╔══

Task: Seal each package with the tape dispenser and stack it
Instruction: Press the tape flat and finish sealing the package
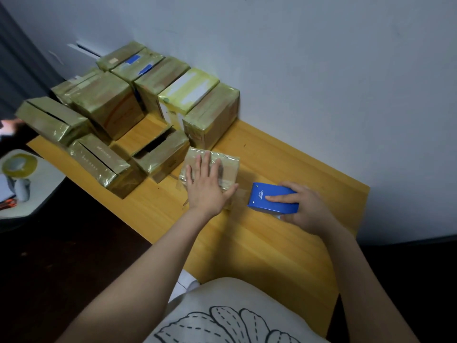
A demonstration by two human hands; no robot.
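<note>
A small flat package (228,162) wrapped in clear tape lies on the yellow wooden table (284,243). My left hand (207,186) presses flat on top of it, fingers straight and spread. Just right of the package my right hand (303,206) grips the blue tape dispenser (270,199), index finger laid along its top. A strip of clear tape (241,195) spans the short gap from the dispenser to the package's near right corner.
Several taped cardboard boxes (108,105) stand piled at the table's back left against the white wall; some (158,149) show open slits. A roll of tape (18,164) lies on a white surface at the far left. Dark floor borders the table.
</note>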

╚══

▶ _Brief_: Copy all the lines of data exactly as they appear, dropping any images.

▶ _Task solution_:
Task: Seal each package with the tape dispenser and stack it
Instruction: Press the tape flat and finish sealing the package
A demonstration by two human hands; no robot.
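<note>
A small flat package (228,162) wrapped in clear tape lies on the yellow wooden table (284,243). My left hand (207,186) presses flat on top of it, fingers straight and spread. Just right of the package my right hand (303,206) grips the blue tape dispenser (270,199), index finger laid along its top. A strip of clear tape (241,195) spans the short gap from the dispenser to the package's near right corner.
Several taped cardboard boxes (108,105) stand piled at the table's back left against the white wall; some (158,149) show open slits. A roll of tape (18,164) lies on a white surface at the far left. Dark floor borders the table.
</note>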

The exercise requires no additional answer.